The dissolution of the Soviet Union is one of those things that happened fairly recently yet seems like ancient history. The dynamic of the Cold War disappeared in a very short time; nor is anything similar likely to happen soon. And this film implies that it will tell us how it all unraveled. It all started in 1981, with a Soviet colonel (Emir Kusturica) who decided to spill some secrets. That it was a French engineer (Guillaime Canet) working in Moscow who became his contact is one of the more peculiar aspects of the story, and why the director is not an American, but Christian Carion, who made Merry Christmas (Joyeux Noël), another tale of a rapprochement among enemies.

Carion bookends the movie with the most suspenseful parts, but the midsection is practically a buddy film. The colonel, having an affair, talks to the engineer about marital issues. At one point he warns his new partner that the KGB bugs the bedrooms of foreigners and sends women to seduce men who seem not to be getting any at home. “If you want peace, screw your wife,” he says. In return for such advice, he receives French champagne and cassettes of Queen (for his teenage son) and Leo Ferré (for himself). Occasionally there are meetings involving the French premier, François Mitterand, and his American counterpart. It may be for the best that there’s only a few of these scenes, as Fred Ward’s Ronald Reagan impersonation is pretty weak. (Willem Defoe, the best known American in the cast, plays a fictionalized CIA director.)

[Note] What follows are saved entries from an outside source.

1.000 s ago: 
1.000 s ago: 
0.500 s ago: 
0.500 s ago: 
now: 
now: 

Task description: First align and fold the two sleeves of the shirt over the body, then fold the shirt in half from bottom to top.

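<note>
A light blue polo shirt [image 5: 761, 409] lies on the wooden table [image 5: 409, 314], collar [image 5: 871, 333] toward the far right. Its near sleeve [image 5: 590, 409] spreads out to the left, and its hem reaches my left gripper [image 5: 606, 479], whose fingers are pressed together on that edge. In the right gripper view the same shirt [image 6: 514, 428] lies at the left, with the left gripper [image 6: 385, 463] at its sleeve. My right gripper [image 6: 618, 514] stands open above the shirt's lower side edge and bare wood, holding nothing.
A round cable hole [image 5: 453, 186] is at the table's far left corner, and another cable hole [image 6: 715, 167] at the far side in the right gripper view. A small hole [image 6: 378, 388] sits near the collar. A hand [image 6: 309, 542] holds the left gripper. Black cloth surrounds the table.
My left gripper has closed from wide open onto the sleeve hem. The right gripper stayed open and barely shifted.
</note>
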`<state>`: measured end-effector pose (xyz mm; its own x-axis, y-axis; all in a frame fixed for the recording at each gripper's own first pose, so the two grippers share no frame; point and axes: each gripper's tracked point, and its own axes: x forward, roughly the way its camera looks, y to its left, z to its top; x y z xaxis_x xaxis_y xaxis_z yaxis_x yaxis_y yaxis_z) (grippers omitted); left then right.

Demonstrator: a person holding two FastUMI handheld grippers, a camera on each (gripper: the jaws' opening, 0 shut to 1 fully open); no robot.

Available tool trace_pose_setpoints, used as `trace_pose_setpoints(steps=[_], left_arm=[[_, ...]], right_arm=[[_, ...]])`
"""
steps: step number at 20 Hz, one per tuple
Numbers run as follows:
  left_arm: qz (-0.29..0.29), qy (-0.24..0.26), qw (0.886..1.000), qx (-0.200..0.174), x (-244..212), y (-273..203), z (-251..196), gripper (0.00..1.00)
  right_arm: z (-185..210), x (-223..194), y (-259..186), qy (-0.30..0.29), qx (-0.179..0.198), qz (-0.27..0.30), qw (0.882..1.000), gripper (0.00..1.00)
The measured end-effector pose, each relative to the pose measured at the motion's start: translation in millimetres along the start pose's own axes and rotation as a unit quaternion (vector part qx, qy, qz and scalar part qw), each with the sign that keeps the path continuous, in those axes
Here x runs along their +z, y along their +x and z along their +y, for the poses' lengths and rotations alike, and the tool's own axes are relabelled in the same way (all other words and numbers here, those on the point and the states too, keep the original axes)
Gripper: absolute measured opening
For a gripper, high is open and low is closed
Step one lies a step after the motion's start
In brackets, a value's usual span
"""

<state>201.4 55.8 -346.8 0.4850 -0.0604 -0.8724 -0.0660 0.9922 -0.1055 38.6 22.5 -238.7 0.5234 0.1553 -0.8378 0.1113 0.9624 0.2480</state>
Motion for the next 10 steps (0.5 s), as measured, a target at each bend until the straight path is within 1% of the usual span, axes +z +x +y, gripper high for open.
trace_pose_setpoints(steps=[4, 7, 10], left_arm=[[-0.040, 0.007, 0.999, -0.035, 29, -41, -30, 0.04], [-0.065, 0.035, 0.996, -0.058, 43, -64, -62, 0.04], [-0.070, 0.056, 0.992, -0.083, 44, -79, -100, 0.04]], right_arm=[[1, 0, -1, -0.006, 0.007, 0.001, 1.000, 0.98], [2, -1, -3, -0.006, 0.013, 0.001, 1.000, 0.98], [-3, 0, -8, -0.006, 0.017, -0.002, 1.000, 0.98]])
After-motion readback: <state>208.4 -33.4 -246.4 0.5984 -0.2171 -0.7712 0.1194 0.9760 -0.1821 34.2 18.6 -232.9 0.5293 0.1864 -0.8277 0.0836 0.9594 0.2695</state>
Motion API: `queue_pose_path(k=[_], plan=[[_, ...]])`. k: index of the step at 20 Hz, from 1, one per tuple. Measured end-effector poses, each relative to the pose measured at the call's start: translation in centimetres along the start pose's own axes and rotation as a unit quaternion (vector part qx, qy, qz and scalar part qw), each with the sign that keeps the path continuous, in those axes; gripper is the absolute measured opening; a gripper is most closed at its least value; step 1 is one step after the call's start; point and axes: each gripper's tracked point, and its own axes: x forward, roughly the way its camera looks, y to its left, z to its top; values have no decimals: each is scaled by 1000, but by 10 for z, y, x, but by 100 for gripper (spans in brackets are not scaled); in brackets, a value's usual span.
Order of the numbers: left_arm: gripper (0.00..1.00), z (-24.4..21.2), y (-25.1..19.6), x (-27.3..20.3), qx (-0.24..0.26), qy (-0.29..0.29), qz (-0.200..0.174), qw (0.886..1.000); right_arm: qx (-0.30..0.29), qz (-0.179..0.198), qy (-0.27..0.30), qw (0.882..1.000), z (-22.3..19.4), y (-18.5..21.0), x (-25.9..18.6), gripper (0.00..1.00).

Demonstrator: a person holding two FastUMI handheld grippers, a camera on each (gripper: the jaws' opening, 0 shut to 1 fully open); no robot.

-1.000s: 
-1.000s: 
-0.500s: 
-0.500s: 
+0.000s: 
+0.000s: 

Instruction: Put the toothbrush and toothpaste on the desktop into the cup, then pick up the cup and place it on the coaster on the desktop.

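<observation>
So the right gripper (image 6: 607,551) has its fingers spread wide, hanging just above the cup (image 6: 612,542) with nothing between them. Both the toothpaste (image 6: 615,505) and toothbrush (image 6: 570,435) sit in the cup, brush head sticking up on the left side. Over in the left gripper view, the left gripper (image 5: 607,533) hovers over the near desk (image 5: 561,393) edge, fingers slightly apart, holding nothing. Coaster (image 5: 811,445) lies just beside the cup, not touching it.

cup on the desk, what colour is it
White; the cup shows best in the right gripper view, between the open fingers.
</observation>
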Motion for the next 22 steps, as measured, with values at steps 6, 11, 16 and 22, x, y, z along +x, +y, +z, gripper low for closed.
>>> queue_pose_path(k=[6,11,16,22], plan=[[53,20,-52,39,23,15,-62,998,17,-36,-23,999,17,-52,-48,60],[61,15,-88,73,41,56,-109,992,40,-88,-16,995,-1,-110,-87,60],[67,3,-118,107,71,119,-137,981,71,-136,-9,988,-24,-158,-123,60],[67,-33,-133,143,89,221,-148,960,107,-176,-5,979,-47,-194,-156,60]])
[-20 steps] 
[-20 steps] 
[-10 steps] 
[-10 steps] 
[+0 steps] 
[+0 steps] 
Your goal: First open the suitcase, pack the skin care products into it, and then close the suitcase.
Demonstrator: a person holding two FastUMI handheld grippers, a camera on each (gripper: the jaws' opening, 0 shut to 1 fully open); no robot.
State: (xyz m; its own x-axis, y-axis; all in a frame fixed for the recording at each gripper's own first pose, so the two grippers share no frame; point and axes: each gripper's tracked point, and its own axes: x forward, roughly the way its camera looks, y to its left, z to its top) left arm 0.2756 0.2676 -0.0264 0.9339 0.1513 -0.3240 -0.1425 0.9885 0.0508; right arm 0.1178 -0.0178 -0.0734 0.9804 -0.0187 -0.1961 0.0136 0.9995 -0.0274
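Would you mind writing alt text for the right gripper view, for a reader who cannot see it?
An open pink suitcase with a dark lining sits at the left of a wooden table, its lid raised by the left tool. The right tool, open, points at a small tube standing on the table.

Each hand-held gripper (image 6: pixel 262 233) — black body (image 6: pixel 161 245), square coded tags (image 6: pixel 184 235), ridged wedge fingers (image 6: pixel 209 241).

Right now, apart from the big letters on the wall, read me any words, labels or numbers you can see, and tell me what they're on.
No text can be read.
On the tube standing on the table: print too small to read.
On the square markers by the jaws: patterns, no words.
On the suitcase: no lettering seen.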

Probably the story could have been made to seem more suspenseful. Even though the Frenchman’s wife tells him she’s frightened for their kids, and the Russian allows his son to hate him for being a Soviet stooge rather than tell him what he’s really doing, I rarely had a sense of danger during their meetings. As for ending the Cold War, maybe the dots need to be connected more. Clearly the information provided was a coup for the French and the Americans, who learned the identities of spies working for the USSR as well as the extent of the KGB’s intelligence operation. But it’s not that clear from the film that the events portrayed helped precipitate perestroika or assisted its architect, Mikhail Gorbachev, in consolidating power.

The movie is worth watching as a portrait of an communist-era Moscow and as a character drama, but lacks the power of great spy thrillers.